What is needed
Would you return the material below exactly, with no line left out?
######
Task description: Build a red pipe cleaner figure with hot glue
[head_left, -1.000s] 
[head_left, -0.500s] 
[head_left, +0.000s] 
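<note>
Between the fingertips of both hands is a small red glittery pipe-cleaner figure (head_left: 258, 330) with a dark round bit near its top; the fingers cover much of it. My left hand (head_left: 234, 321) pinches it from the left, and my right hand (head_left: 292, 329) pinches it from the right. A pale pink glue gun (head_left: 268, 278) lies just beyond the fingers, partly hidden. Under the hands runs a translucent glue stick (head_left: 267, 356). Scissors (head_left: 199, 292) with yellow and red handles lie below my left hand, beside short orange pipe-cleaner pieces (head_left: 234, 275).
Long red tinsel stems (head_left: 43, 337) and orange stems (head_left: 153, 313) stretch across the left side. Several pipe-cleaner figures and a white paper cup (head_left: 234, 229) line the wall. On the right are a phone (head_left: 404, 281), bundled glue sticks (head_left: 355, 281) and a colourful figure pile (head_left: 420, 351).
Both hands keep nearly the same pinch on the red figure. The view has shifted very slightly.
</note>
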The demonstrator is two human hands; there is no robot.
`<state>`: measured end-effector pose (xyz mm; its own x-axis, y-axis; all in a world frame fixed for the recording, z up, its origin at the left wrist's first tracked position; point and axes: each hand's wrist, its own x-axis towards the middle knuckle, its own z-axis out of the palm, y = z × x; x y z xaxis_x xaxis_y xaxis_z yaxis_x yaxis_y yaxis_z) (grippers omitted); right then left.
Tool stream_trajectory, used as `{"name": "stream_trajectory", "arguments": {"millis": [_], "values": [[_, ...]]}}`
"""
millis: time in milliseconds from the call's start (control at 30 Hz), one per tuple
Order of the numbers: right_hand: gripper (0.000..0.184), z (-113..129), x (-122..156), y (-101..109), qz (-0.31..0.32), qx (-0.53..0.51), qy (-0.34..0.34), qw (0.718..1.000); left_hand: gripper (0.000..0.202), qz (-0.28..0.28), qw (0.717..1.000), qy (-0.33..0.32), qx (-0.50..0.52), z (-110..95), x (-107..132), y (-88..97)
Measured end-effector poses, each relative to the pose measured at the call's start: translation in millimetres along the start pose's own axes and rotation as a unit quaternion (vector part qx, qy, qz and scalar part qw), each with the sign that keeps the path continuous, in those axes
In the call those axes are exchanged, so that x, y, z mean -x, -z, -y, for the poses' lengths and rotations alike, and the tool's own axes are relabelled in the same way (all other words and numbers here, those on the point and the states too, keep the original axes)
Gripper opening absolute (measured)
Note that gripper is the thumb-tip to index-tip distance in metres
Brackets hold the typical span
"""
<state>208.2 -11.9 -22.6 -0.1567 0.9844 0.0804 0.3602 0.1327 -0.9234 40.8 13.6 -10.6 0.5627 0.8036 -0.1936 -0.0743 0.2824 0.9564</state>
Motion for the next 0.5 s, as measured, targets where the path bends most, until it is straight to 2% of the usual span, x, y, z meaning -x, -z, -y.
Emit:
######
Answer
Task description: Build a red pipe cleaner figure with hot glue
[head_left, -1.000s] 
[head_left, -0.500s] 
[head_left, +0.000s] 
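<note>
Between the fingertips of both hands is a small red glittery pipe-cleaner figure (head_left: 258, 330) with a dark round bit near its top; the fingers cover much of it. My left hand (head_left: 234, 321) pinches it from the left, and my right hand (head_left: 292, 329) pinches it from the right. A pale pink glue gun (head_left: 268, 278) lies just beyond the fingers, partly hidden. Under the hands runs a translucent glue stick (head_left: 267, 356). Scissors (head_left: 199, 292) with yellow and red handles lie below my left hand, beside short orange pipe-cleaner pieces (head_left: 234, 275).
Long red tinsel stems (head_left: 43, 337) and orange stems (head_left: 153, 313) stretch across the left side. Several pipe-cleaner figures and a white paper cup (head_left: 234, 229) line the wall. On the right are a phone (head_left: 404, 281), bundled glue sticks (head_left: 355, 281) and a colourful figure pile (head_left: 420, 351).
Both hands keep nearly the same pinch on the red figure. The view has shifted very slightly.
</note>
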The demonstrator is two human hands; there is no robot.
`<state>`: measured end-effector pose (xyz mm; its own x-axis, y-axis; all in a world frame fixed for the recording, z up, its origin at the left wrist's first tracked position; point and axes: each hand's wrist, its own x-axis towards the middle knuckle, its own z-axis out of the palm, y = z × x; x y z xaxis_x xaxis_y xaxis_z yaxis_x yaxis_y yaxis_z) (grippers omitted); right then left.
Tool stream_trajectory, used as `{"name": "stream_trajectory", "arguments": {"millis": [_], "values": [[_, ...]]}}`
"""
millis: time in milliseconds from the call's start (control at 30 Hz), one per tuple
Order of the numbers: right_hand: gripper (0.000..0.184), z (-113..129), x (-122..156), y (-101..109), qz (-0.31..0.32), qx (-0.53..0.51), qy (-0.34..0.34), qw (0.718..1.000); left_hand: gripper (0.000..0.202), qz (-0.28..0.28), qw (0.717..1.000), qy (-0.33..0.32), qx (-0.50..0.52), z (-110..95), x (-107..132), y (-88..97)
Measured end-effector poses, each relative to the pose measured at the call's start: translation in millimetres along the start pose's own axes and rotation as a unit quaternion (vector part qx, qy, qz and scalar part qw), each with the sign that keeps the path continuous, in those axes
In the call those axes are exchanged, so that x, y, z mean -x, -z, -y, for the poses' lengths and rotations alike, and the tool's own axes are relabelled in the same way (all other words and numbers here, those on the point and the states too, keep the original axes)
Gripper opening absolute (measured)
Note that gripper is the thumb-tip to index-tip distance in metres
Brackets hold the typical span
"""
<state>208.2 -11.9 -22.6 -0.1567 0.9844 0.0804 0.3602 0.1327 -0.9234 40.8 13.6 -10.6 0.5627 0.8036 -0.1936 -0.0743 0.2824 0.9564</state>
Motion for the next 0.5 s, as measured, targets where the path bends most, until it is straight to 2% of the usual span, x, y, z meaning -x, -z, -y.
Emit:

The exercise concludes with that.